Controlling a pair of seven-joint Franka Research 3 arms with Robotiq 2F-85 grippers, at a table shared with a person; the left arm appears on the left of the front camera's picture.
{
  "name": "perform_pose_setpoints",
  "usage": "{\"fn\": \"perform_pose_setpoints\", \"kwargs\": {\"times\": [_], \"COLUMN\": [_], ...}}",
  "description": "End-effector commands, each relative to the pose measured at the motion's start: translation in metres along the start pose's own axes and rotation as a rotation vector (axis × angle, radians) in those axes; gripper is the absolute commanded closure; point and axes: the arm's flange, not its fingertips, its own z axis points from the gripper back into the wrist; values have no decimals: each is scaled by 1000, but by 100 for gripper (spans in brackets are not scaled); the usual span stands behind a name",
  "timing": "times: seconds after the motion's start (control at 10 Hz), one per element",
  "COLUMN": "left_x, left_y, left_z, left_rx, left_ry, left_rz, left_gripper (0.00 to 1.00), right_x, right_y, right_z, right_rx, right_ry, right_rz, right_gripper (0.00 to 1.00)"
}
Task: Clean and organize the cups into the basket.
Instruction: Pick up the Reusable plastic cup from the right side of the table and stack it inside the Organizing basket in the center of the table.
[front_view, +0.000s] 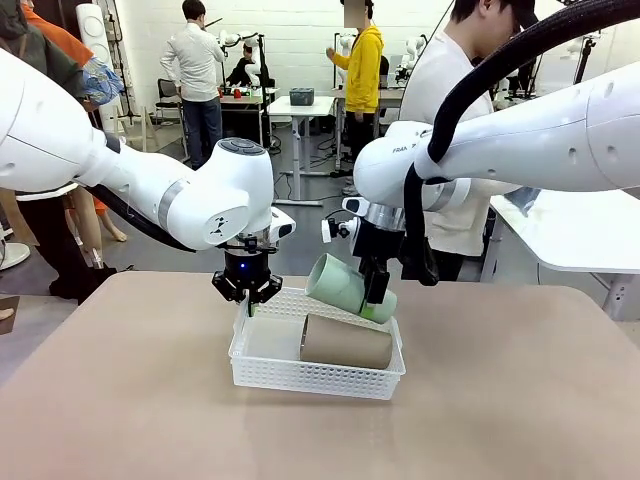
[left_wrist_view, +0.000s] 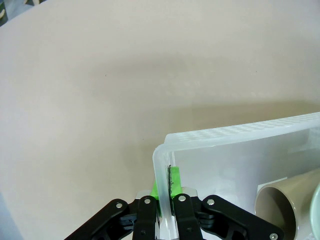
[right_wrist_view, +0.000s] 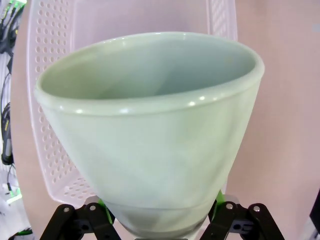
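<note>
A white lattice basket (front_view: 262, 372) sits mid-table. A tan cup (front_view: 346, 342) lies on its side inside it, its open mouth (left_wrist_view: 280, 205) seen in the left wrist view. My left gripper (front_view: 247, 292) is shut on the basket's left rim (left_wrist_view: 161, 170), green pads (left_wrist_view: 174, 181) pinching the wall. My right gripper (front_view: 376, 292) holds a pale mint green cup (front_view: 345, 288) tilted, mouth to the left, just above the basket's far right part. In the right wrist view the mint cup (right_wrist_view: 150, 130) is clamped near its base over the basket (right_wrist_view: 47, 120).
The tan tabletop (front_view: 120, 400) lies open all around the basket. A person in a white shirt (front_view: 450, 100) stands at the far side behind my right arm. A white table (front_view: 570, 230) is at the back right.
</note>
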Motion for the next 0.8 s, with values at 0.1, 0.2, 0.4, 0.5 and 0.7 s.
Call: {"fn": "perform_pose_setpoints", "kwargs": {"times": [0.1,0.2,0.4,0.5,0.7], "left_x": [0,0,0,0,0], "left_y": [0,0,0,0,0], "left_z": [1,1,1,1,1], "left_rx": [-2,-2,-2,-2,-2], "left_ry": [-1,-1,-1,-1,-1], "left_rz": [0,0,0,0,0], "left_gripper": [100,100,100,100,100], "right_x": [3,5,8,7,5], "right_y": [-3,1,8,7,7], "right_z": [-7,-13,-21,-22,-21], "right_rx": [71,95,105,110,121], "right_ry": [13,30,64,61,64], "right_rz": [31,34,51,49,45], "right_gripper": [19,19,19,19,19]}}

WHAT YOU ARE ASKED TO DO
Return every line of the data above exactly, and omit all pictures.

REPLY TO THE TASK
Controlling a pair of seven-joint Franka Research 3 arms with Robotiq 2F-85 grippers, at a table shared with a person; the left arm appears on the left of the front camera's picture.
{
  "name": "perform_pose_setpoints",
  "usage": "{\"fn\": \"perform_pose_setpoints\", \"kwargs\": {\"times\": [_], \"COLUMN\": [_], ...}}",
  "description": "End-effector commands, each relative to the pose measured at the motion's start: translation in metres along the start pose's own axes and rotation as a rotation vector (axis × angle, radians) in those axes; gripper is the absolute commanded closure; point and axes: the arm's flange, not its fingertips, its own z axis points from the gripper back into the wrist; values have no decimals: each is scaled by 1000, but by 100 for gripper (spans in brackets are not scaled); the usual span stands behind a name",
  "timing": "times: seconds after the motion's start (control at 10 Hz), one per element",
  "COLUMN": "left_x, left_y, left_z, left_rx, left_ry, left_rz, left_gripper (0.00 to 1.00), right_x, right_y, right_z, right_rx, right_ry, right_rz, right_gripper (0.00 to 1.00)"
}
Task: Clean and organize the cups into the basket.
Instruction: Pick up the Reusable plastic cup from the right side of the table and stack it inside the Organizing basket in the center of the table.
[front_view, +0.000s] 
[left_wrist_view, +0.000s] 
[right_wrist_view, +0.000s] 
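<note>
A white lattice basket (front_view: 262, 372) sits mid-table. A tan cup (front_view: 346, 342) lies on its side inside it, its open mouth (left_wrist_view: 280, 205) seen in the left wrist view. My left gripper (front_view: 247, 292) is shut on the basket's left rim (left_wrist_view: 161, 170), green pads (left_wrist_view: 174, 181) pinching the wall. My right gripper (front_view: 376, 292) holds a pale mint green cup (front_view: 345, 288) tilted, mouth to the left, just above the basket's far right part. In the right wrist view the mint cup (right_wrist_view: 150, 130) is clamped near its base over the basket (right_wrist_view: 47, 120).
The tan tabletop (front_view: 120, 400) lies open all around the basket. A person in a white shirt (front_view: 450, 100) stands at the far side behind my right arm. A white table (front_view: 570, 230) is at the back right.
</note>
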Motion for the next 0.8 s, with values at 0.1, 0.2, 0.4, 0.5 and 0.7 s.
Call: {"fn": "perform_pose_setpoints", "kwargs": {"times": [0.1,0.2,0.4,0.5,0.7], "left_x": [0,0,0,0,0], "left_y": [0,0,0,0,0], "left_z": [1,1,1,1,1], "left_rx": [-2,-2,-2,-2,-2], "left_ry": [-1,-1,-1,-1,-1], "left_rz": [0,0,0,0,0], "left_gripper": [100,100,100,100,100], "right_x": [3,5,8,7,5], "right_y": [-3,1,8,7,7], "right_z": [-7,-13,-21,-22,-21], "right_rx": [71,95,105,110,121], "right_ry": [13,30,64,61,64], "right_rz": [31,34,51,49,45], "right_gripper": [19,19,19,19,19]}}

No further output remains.